■ What is being asked
Instruction for the data below: set down exactly the lines from the line with "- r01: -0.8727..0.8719" to the line with "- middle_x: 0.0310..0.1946", inclusive, and no others.

■ Information shown
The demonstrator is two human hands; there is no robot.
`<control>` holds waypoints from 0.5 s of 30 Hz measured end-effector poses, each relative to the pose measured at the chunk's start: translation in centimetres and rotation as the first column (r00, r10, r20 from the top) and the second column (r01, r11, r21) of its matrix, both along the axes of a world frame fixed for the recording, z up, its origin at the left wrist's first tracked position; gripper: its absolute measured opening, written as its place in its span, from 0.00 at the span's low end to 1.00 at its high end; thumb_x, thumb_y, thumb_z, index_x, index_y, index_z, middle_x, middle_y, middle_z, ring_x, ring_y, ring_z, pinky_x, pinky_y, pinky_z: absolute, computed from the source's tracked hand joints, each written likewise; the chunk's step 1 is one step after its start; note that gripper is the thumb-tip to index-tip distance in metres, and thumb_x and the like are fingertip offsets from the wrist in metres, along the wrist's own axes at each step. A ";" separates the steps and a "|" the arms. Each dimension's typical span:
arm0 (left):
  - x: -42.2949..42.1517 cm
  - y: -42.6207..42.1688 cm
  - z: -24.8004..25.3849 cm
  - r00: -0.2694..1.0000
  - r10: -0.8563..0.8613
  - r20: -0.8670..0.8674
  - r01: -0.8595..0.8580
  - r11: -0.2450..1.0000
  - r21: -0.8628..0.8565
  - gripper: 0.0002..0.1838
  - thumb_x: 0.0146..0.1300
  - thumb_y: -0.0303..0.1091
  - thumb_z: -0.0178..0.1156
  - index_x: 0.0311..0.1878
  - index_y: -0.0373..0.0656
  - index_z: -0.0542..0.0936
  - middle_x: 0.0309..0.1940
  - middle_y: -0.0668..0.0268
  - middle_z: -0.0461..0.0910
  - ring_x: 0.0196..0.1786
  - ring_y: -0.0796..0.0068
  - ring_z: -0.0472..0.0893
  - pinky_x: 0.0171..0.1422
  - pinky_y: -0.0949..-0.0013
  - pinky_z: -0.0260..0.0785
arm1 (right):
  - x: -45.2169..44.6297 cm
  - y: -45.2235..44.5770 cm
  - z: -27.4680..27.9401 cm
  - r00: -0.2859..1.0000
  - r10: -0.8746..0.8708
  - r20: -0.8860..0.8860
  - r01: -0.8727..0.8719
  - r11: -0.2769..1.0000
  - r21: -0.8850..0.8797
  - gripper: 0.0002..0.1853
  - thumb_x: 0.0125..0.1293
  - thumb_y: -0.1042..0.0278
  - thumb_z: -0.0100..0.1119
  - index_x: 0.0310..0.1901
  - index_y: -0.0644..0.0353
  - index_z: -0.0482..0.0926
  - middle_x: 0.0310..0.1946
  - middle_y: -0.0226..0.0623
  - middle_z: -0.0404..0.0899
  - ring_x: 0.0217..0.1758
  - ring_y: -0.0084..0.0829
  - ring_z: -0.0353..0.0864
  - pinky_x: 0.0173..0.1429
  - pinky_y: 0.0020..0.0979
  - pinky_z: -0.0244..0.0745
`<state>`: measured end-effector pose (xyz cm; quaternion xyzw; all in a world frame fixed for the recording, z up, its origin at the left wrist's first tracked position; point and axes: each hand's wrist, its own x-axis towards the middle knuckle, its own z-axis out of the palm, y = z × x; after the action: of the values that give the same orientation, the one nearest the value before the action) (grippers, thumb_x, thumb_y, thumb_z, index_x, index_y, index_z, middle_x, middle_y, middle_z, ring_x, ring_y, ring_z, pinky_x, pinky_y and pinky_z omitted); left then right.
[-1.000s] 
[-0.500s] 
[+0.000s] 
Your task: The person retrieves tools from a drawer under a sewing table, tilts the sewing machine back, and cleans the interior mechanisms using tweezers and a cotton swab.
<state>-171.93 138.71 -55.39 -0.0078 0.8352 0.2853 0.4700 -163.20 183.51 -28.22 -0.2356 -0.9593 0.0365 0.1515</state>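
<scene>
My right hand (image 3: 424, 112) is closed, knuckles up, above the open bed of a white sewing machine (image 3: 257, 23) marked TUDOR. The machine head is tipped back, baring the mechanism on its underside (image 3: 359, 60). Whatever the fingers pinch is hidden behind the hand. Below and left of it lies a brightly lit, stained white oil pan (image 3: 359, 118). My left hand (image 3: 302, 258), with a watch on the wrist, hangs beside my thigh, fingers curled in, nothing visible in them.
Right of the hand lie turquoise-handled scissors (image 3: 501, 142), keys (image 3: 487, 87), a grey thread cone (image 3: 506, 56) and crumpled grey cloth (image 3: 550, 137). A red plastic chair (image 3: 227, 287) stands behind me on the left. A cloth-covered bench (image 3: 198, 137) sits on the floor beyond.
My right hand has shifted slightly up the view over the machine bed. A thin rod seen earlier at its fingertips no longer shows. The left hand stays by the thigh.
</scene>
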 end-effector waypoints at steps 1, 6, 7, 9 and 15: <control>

■ Answer space
  - r01: -0.8727..0.8719
  - r11: -0.2769..1.0000
  - r21: -0.8850..0.8797
  - gripper: 0.0002..0.1853
  - thumb_x: 0.0125..0.1293
  - thumb_y: -0.1042..0.0278
  - thumb_z: -0.0100..0.1119
  - index_x: 0.0310..0.1901
  - index_y: -0.0644..0.0353
  - index_z: -0.0482..0.0926
  - middle_x: 0.0310..0.1946

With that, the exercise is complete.